Loading content...
If you open any production database system—Oracle, PostgreSQL, MySQL, SQL Server, or even modern systems like CockroachDB and TiDB—you'll find that the B+-tree is the default, and often the only, tree-based index structure offered. This isn't a historical accident or vendor laziness. The B+-tree represents decades of refinement in understanding what database workloads actually need.
The B+-tree evolved from the B-tree with a singular focus: optimizing for the realities of disk-based storage and the query patterns databases actually encounter. While B-trees were a theoretical breakthrough, B+-trees are an engineering triumph—the structure that powers virtually every relational database on Earth.
By the end of this page, you will understand the formal definition of B+-trees, including their mathematical properties, structural invariants, and the fundamental design decisions that make them the dominant index structure in database systems. You'll see exactly how and why B+-trees differ from B-trees at a definitional level.
The B-tree, invented by Rudolf Bayer and Edward McCreight at Boeing Research Labs in 1970, revolutionized how we store and retrieve data on disk. Its balanced structure and high fanout made it dramatically more efficient than binary search trees for disk-based operations.
However, as database systems matured and workloads grew more complex, engineers identified several limitations of the original B-tree design:
Problem 1: Range Query Inefficiency
In a standard B-tree, data records (or pointers to them) can appear at any level of the tree. To perform a range query (e.g., "find all employees with salaries between $50,000 and $75,000"), you might need to traverse back and forth through the tree structure, visiting internal nodes repeatedly.
Problem 2: Variable Node Sizes
When data records are stored in internal nodes, those nodes become larger—sometimes much larger if records are variable-length. This reduces fanout and increases tree height, exactly the opposite of what we want for disk efficiency.
Problem 3: Sequential Access Patterns
Databases frequently need to scan through ordered data sequentially. B-trees make this unnecessarily complex because the "next" record might be in a sibling subtree requiring navigation back up through parent nodes.
The B+-tree's key insight was to separate navigation from storage.
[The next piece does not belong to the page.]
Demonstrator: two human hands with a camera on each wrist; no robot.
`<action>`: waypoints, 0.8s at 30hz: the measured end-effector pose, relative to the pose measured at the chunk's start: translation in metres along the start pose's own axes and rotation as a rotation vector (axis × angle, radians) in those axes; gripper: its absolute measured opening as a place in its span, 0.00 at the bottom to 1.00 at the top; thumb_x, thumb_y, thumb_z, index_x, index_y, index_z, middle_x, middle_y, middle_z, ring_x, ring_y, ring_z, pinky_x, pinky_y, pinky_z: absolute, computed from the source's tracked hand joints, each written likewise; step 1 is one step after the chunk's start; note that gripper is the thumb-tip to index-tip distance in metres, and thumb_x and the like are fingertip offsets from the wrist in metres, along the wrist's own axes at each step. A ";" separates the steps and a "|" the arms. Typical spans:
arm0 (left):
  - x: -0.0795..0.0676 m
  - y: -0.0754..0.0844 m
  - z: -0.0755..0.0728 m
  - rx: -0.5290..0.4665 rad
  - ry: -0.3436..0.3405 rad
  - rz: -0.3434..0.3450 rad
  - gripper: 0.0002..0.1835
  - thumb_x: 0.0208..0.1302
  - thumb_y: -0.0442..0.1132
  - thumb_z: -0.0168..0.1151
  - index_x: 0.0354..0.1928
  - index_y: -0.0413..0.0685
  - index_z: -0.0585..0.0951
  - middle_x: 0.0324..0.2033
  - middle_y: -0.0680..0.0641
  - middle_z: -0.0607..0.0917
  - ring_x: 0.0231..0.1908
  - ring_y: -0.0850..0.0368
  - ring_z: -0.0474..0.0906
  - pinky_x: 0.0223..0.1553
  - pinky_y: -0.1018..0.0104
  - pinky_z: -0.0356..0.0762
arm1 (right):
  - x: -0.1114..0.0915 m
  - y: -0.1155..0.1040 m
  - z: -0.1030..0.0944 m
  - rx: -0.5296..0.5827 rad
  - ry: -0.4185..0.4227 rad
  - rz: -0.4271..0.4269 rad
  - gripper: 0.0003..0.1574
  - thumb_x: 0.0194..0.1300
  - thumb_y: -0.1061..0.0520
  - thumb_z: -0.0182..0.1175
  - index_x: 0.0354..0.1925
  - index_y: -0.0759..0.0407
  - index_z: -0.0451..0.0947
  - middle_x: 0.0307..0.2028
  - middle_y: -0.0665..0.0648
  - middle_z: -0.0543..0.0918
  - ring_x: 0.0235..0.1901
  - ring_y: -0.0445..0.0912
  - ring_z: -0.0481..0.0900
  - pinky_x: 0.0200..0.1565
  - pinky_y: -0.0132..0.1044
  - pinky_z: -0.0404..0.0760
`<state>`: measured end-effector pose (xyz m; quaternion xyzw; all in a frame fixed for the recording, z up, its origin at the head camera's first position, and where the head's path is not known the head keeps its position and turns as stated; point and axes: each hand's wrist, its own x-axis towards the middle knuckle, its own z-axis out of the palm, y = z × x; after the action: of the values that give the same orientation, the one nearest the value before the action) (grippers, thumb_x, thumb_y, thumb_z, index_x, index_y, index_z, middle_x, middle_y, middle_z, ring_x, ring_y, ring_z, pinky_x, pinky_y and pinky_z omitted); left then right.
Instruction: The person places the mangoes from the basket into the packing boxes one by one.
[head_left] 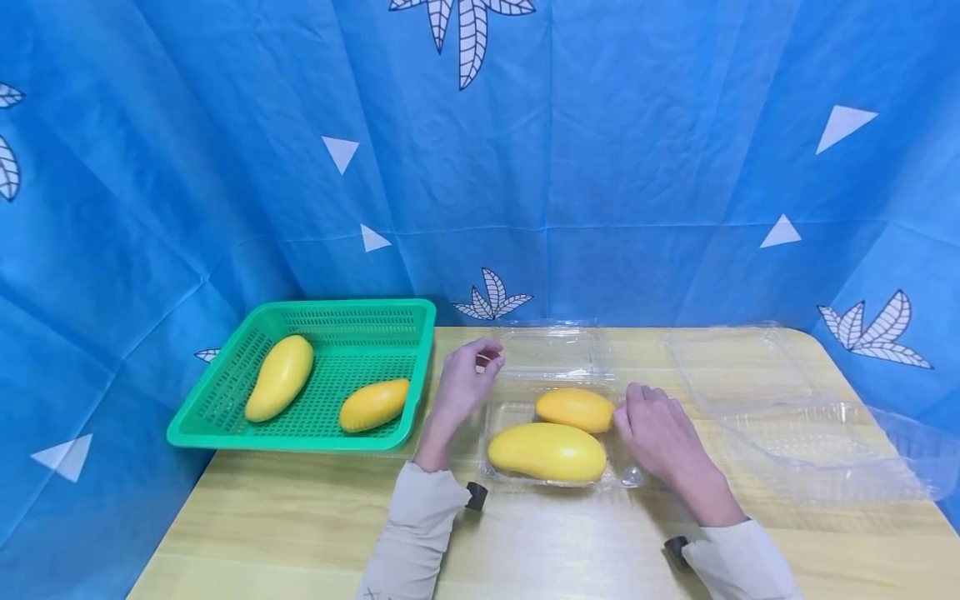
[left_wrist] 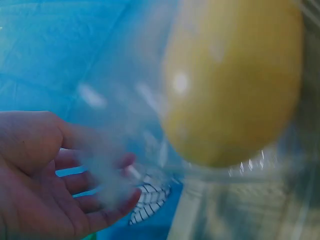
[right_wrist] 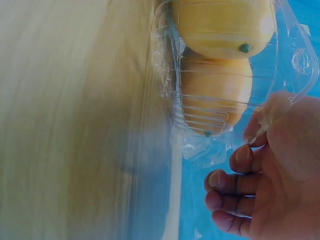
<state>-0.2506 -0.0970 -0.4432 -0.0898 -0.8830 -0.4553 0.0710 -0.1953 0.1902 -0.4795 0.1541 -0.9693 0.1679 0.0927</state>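
A clear plastic clamshell container lies on the table with its lid folded back toward the curtain. In its base sit two yellow mangoes, a larger near one and a smaller orange-yellow one behind it. My right hand is at the base's right side; in the right wrist view, thumb and index finger pinch the rim. Beside the lid's left edge is my left hand, fingers loosely curved and apart. Blurred plastic partly covers those fingers in the left wrist view, and no grip on it shows.
A green basket at the left holds two more mangoes, one larger and one smaller. Another clear clamshell stands unfolded at the right. A blue curtain hangs behind the table.
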 end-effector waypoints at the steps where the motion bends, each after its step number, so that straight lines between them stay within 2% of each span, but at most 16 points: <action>1: 0.001 -0.002 0.000 0.009 -0.002 -0.007 0.13 0.70 0.30 0.63 0.55 0.35 0.83 0.44 0.40 0.87 0.46 0.46 0.84 0.49 0.56 0.84 | 0.000 0.000 0.000 0.003 0.000 0.001 0.14 0.74 0.59 0.46 0.28 0.56 0.63 0.22 0.53 0.64 0.25 0.49 0.63 0.30 0.41 0.67; 7: 0.003 -0.017 -0.002 0.054 -0.030 -0.066 0.17 0.72 0.34 0.62 0.59 0.34 0.80 0.46 0.38 0.86 0.47 0.45 0.83 0.52 0.54 0.83 | -0.001 0.001 -0.002 0.006 0.011 0.008 0.13 0.73 0.59 0.46 0.28 0.56 0.63 0.22 0.53 0.64 0.24 0.49 0.63 0.29 0.41 0.67; 11: 0.005 -0.027 -0.001 0.028 -0.094 -0.110 0.21 0.75 0.38 0.60 0.62 0.32 0.78 0.50 0.37 0.85 0.49 0.44 0.83 0.53 0.54 0.83 | -0.001 0.002 -0.001 0.007 0.019 0.005 0.14 0.74 0.59 0.46 0.28 0.56 0.63 0.21 0.53 0.64 0.24 0.49 0.63 0.29 0.41 0.66; 17: 0.007 -0.041 0.009 -0.195 -0.174 -0.228 0.27 0.78 0.39 0.55 0.70 0.29 0.68 0.51 0.35 0.84 0.48 0.45 0.83 0.53 0.56 0.83 | -0.002 0.004 0.000 0.009 0.008 0.004 0.14 0.74 0.59 0.45 0.28 0.56 0.63 0.21 0.53 0.64 0.24 0.49 0.62 0.29 0.40 0.65; 20: 0.010 -0.048 0.015 -0.323 -0.167 -0.273 0.28 0.78 0.37 0.54 0.71 0.25 0.64 0.50 0.33 0.84 0.47 0.44 0.84 0.53 0.57 0.83 | -0.002 0.004 0.001 0.007 0.010 0.002 0.14 0.74 0.59 0.45 0.28 0.56 0.63 0.21 0.53 0.64 0.24 0.49 0.62 0.29 0.40 0.65; 24: 0.016 -0.059 0.021 -0.498 -0.135 -0.295 0.27 0.76 0.32 0.56 0.70 0.24 0.65 0.53 0.30 0.82 0.50 0.43 0.83 0.52 0.61 0.83 | -0.001 0.004 0.002 0.007 0.006 0.003 0.13 0.74 0.59 0.46 0.29 0.56 0.63 0.22 0.53 0.65 0.24 0.49 0.63 0.29 0.40 0.66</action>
<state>-0.2801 -0.1118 -0.4991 -0.0052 -0.7503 -0.6563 -0.0789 -0.1959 0.1934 -0.4824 0.1525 -0.9686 0.1718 0.0951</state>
Internal nodes exist solely to guide searches—they hold keys but no data. All actual data resides in leaf nodes, which are linked together for efficient sequential access. This separation enables optimizations impossible in standard B-trees.
A B+-tree of order m is a balanced tree structure that satisfies the following properties. Understanding these properties precisely is essential for reasoning about B+-tree behavior, implementing the algorithms correctly, and analyzing their performance.
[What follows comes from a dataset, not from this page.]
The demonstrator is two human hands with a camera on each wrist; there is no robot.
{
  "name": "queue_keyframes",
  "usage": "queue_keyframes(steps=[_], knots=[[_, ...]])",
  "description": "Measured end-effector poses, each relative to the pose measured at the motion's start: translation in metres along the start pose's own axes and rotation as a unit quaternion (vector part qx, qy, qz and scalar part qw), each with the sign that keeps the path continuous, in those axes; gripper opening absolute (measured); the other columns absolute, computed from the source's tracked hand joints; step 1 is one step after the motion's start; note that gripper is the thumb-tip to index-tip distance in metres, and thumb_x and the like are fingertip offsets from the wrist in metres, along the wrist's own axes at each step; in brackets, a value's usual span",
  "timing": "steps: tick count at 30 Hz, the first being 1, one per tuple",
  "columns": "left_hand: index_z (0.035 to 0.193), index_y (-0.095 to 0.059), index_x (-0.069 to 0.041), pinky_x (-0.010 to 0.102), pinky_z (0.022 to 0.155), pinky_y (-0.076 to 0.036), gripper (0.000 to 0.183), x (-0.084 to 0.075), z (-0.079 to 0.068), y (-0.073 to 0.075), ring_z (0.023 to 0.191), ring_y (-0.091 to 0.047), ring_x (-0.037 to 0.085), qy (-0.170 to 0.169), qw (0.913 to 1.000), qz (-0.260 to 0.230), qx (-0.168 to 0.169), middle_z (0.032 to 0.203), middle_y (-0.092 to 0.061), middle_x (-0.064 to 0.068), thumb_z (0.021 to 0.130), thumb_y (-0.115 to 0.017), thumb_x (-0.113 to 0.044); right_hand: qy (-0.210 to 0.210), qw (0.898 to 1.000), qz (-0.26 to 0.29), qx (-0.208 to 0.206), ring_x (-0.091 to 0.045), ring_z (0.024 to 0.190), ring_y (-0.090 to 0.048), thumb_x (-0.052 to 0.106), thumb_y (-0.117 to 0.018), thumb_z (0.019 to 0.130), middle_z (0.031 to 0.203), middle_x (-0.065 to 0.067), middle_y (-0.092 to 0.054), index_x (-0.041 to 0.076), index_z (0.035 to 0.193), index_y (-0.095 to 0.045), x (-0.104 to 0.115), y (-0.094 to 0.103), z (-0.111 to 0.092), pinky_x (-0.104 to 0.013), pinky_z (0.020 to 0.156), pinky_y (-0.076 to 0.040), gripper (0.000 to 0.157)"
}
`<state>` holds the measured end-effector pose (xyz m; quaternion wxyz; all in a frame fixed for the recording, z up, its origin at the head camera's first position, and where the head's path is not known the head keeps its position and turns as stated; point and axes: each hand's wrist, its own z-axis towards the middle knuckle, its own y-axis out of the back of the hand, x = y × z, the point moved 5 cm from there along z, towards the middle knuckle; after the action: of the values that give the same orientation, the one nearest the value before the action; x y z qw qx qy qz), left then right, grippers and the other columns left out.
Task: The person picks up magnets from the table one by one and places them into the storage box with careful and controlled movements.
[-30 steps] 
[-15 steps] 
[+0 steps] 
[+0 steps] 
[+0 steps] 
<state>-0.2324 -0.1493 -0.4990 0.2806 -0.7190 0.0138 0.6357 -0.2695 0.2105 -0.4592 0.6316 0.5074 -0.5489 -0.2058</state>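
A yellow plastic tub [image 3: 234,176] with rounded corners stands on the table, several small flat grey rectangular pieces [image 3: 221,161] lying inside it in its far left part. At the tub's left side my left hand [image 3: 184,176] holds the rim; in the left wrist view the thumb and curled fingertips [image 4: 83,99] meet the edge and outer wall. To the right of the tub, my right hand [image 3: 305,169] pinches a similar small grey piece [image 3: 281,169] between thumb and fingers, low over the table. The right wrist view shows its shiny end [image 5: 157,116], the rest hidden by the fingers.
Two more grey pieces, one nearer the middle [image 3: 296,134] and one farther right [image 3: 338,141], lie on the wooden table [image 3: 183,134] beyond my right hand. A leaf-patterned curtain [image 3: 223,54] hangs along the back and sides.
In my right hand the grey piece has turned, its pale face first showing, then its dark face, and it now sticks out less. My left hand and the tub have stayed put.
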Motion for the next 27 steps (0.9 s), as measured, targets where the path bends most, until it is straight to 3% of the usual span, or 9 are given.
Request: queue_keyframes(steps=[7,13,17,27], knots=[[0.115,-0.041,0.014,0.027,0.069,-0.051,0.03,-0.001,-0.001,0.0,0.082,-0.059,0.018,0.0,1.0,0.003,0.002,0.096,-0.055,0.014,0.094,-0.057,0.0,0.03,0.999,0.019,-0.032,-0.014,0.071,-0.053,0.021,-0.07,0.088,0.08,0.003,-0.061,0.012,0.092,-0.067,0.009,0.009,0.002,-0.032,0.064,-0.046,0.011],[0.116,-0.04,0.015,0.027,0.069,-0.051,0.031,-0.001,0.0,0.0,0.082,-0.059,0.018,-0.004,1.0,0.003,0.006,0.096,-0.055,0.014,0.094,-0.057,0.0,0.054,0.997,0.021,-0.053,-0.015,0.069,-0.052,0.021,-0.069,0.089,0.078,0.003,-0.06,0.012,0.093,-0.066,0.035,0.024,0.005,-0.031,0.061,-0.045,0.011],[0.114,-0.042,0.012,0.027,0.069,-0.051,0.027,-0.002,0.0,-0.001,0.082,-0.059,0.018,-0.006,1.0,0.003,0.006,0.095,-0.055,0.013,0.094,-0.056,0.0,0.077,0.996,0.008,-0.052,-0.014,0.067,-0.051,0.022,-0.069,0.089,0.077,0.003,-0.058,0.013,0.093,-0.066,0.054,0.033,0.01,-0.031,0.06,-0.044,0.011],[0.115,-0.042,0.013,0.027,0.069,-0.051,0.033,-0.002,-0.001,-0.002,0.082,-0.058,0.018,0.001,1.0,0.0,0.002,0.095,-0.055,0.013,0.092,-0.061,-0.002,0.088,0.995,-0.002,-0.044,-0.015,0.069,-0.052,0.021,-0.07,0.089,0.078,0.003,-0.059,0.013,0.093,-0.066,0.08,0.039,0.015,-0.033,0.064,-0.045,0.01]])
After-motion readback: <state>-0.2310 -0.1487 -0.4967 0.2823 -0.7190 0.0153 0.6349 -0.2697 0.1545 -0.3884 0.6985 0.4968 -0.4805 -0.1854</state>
Definition: A B+-tree of order m is a rooted tree satisfying the following conditions:
Different textbooks define 'order' differently! Some define order as the maximum number of children (our definition), others as the maximum number of keys, and still others as the minimum degree. Always verify which convention is being used. In this course, order m means a node has at most m children and m-1 keys.
The formal constraints of a B+-tree lead to precise mathematical bounds that are crucial for performance analysis. These bounds determine the tree's height, which directly controls I/O costs.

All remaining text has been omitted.